By reusing the training script, I can train the model in the production environment using the production data, simply by changing the data input.
The development environment is used for the inner loop:
- Data scientists train the model.
- The model is packaged and registered.
The staging environment is used for part of the outer loop:
- Test the code and model with linting and unit testing.
- Deploy the model to test the endpoint.
The production environment is used for another part of the outer loop:
- Deploy the model to the production endpoint. The production endpoint is integrated with the web application.
- Monitor the model and endpoint performance to trigger retraining when necessary.
Using the Azure Machine Learning CLI (v2), I want to set up an automated workflow that will be triggered when a new model is registered.
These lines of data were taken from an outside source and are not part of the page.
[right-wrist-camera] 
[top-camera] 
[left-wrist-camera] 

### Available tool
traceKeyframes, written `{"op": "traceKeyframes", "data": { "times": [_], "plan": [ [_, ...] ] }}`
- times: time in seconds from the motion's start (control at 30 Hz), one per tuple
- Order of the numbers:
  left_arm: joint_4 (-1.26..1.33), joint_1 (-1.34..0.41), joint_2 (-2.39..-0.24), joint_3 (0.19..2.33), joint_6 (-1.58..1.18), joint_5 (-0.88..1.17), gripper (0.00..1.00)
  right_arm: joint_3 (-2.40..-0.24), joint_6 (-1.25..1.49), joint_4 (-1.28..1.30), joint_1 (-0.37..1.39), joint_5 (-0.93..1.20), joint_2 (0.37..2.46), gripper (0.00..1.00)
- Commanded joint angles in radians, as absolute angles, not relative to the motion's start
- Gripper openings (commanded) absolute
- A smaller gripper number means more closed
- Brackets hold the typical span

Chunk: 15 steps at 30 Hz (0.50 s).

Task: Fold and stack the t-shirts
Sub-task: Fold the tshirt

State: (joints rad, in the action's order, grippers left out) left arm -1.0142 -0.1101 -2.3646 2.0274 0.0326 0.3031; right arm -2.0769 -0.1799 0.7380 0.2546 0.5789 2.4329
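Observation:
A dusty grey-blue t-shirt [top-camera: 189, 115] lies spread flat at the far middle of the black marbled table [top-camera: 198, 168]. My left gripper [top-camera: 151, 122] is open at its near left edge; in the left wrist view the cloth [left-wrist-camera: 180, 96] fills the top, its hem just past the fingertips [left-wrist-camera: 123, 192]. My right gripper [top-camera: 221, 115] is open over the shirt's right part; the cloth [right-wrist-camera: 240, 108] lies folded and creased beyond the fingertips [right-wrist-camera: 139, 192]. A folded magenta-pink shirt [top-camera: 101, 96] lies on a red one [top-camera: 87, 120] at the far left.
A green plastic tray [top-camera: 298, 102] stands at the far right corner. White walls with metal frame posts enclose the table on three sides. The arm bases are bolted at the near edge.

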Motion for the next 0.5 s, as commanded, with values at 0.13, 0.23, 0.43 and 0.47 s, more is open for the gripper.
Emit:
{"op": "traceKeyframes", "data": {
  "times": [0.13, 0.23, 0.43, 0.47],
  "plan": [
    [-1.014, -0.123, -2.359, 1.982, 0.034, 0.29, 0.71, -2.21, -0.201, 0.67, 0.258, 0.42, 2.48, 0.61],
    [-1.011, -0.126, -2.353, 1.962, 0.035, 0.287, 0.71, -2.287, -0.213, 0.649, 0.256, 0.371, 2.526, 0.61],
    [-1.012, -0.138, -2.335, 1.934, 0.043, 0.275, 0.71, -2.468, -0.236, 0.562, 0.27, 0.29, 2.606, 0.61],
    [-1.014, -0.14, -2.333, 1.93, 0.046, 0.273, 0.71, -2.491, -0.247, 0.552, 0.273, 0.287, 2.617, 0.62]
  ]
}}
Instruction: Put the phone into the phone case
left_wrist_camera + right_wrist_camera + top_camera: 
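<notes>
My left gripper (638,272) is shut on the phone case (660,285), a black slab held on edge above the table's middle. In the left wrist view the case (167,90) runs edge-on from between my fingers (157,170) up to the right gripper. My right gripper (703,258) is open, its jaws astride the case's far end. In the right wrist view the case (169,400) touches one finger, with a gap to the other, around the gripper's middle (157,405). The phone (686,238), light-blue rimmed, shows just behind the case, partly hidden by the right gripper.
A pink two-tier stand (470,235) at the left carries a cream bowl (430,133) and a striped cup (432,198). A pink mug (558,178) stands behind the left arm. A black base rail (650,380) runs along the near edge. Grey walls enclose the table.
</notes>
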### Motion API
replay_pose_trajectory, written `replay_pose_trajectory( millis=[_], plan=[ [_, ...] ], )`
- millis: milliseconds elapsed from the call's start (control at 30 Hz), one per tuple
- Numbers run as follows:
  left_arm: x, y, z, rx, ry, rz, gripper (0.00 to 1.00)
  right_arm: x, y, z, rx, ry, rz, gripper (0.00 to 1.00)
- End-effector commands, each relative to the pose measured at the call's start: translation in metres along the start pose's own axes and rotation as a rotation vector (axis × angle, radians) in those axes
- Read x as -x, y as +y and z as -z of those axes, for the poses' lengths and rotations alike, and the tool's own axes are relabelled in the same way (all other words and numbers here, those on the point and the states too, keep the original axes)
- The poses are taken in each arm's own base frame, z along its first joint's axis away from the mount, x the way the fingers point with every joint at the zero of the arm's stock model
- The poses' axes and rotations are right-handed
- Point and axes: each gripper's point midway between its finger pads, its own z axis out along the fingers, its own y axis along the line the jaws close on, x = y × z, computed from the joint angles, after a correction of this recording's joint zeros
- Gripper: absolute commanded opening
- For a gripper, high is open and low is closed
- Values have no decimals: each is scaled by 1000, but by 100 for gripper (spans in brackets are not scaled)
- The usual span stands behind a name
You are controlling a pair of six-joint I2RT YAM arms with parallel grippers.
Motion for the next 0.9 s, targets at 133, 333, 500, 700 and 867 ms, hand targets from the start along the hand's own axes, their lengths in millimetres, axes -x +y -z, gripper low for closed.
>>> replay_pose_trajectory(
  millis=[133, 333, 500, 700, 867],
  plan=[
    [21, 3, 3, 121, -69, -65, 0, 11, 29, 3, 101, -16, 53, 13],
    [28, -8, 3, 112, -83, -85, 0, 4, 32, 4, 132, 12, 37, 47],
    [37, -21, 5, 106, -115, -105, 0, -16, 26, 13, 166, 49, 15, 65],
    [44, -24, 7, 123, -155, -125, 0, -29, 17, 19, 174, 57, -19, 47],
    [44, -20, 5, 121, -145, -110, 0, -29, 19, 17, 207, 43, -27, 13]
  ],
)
Once the workflow is triggered, the new registered model will be deployed to the production environment.
When logging a model with mlflow.autologging()
during model training, the model is stored in the job output. Alternatively, I can store the model in an Azure Machine Learning datastore.
Note
When register the model as an MLflow type model, no need to provide a scoring script or environment to deploy the model.
To register the model, point to either a job's output, or to a location in an Azure Machine Learning datastore.
Warning
Standard_DS1_v2 and Standard_F2s_v2 may be too small for bigger models and may lead to container termination due to insufficient memory, not enough space on >the disk, or probe failure as it takes too long to initiate the container.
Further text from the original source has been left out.